Problem to work on>
Reply with the data below, repeated exactly in full.

Data provided>
- - - - -

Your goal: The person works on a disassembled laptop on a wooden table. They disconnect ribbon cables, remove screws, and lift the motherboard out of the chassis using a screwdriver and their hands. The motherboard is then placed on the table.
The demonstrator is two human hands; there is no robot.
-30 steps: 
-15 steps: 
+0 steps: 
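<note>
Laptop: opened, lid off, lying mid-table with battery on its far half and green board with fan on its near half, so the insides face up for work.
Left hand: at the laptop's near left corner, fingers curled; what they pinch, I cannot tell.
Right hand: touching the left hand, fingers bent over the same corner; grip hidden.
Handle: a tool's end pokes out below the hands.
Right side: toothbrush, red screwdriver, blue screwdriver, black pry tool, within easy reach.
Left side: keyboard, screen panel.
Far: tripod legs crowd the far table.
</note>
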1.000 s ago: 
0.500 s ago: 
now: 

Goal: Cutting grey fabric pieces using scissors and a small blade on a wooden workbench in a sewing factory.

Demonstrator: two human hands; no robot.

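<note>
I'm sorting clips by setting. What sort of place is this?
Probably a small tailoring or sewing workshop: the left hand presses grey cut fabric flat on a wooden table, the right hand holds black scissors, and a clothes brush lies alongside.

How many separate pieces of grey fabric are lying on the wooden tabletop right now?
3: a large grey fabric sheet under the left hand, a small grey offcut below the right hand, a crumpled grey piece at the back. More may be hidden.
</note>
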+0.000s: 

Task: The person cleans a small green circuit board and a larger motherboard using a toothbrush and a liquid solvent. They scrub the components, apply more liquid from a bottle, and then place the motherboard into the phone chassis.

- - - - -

Task result>
Your goal: The person works on a disassembled laptop on a wooden table. They disconnect ribbon cables, remove screws, and lift the motherboard out of the chassis using a screwdriver and their hands. The motherboard is then placed on the table.
The demonstrator is two human hands; there is no robot.
-30 steps: 
-15 steps: 
+0 steps: 
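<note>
Laptop: opened, lid off, lying mid-table with battery on its far half and green board with fan on its near half, so the insides face up for work.
Left hand: at the laptop's near left corner, fingers curled; what they pinch, I cannot tell.
Right hand: touching the left hand, fingers bent over the same corner; grip hidden.
Handle: a tool's end pokes out below the hands.
Right side: toothbrush, red screwdriver, blue screwdriver, black pry tool, within easy reach.
Left side: keyboard, screen panel.
Far: tripod legs crowd the far table.
</note>
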1.000 s ago: 
0.500 s ago: 
now: 

Goal: Cutting grey fabric pieces using scissors and a small blade on a wooden workbench in a sewing factory.

Demonstrator: two human hands; no robot.

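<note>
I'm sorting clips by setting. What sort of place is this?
Probably a small tailoring or sewing workshop: the left hand presses grey cut fabric flat on a wooden table, the right hand holds black scissors, and a clothes brush lies alongside.

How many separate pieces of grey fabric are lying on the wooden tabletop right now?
3: a large grey fabric sheet under the left hand, a small grey offcut below the right hand, a crumpled grey piece at the back. More may be hidden.
</note>
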+0.000s: 

Task: The person cleans a small green circuit board and a larger motherboard using a toothbrush and a liquid solvent. They scrub the components, apply more liquid from a bottle, and then place the motherboard into the phone chassis.

Nothing remains to be added to the output.